Born in Somalia, raised as a Muslim and now based in the West, Ayaan Hirsi Ali often examines Islamist terrorism, one of the most intriguing challenges facing modern world, with child-like innocence and in-depth profoundness. She begins her 2015 book, Heretic: Why Islam Needs A Reformation Now, with a simple, interactive to-do manual for the readers:

On ______ a group of ______ heavily armed, black-clad men burst into a ______ in ______opening fire and killing a total of ______ people. The attackers were filmed shouting “Allahu Akbar!”

Speaking at a press conference, President ______ said: “We condemn this criminal act by extremists. Their attempt to justify their violent acts in the name of a religion of peace will not, however, succeed. We also condemn with equal force those who would use this atrocity as a pretext for Islamophobic hate crimes.”

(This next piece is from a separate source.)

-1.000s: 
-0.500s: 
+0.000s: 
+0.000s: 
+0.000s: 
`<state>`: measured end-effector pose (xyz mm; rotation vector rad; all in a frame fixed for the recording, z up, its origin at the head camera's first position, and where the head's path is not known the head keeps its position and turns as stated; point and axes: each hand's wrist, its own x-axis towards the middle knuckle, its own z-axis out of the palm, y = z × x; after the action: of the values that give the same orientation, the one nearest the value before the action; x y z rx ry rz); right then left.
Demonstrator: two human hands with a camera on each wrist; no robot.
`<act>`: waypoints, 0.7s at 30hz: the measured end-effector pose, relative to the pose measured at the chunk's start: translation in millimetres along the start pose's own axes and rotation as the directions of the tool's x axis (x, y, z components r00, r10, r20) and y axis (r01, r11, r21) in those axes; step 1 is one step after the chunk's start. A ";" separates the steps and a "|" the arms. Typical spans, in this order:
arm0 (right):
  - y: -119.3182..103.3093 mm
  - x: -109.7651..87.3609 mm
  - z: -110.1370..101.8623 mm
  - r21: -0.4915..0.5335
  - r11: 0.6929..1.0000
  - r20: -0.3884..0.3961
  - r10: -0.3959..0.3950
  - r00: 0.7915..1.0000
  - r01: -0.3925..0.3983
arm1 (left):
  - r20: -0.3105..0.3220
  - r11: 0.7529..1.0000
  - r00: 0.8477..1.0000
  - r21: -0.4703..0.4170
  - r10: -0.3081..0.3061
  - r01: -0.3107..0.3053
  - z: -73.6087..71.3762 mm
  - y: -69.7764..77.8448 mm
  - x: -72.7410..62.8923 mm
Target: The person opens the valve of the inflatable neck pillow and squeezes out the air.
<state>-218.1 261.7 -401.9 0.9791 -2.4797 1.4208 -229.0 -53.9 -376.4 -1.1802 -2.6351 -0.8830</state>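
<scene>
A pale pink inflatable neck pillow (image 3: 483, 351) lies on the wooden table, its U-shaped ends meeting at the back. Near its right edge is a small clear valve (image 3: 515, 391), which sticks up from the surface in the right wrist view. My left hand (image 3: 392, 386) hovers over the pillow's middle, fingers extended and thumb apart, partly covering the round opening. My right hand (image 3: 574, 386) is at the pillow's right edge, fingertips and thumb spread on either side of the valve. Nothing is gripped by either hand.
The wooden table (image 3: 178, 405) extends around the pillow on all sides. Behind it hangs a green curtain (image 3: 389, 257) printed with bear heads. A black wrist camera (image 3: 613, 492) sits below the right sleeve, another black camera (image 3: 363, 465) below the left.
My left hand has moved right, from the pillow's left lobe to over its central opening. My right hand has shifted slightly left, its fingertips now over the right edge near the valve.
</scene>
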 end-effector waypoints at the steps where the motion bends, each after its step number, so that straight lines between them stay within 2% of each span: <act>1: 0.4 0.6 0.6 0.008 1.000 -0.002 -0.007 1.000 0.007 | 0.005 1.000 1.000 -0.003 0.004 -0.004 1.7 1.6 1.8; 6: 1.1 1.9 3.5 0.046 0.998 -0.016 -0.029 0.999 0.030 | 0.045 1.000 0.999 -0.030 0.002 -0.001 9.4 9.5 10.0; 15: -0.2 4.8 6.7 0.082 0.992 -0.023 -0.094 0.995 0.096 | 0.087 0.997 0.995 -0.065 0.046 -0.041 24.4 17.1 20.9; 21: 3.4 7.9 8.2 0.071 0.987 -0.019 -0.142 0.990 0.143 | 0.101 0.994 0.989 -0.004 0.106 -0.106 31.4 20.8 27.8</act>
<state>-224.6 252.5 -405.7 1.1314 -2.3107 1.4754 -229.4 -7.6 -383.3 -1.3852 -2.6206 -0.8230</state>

Ayaan then tells her readers to fill in the blanks: Interestingly, just by changing the dates and locations, everything falls in place each time terrorists strike a new place. For instance: On 7 January 2015, two heavily armed, black-clad attackers burst into the offices of ‘Charlie Hebdo’ in Paris, opening fire and killing a total of ten people. The attackers were filmed shouting “Allahu Akbar!” Or, on 16 December 2014, a group of nine heavily armed, black-clad men burst into a school in Peshawar, opening fire and killing a total of 145 people.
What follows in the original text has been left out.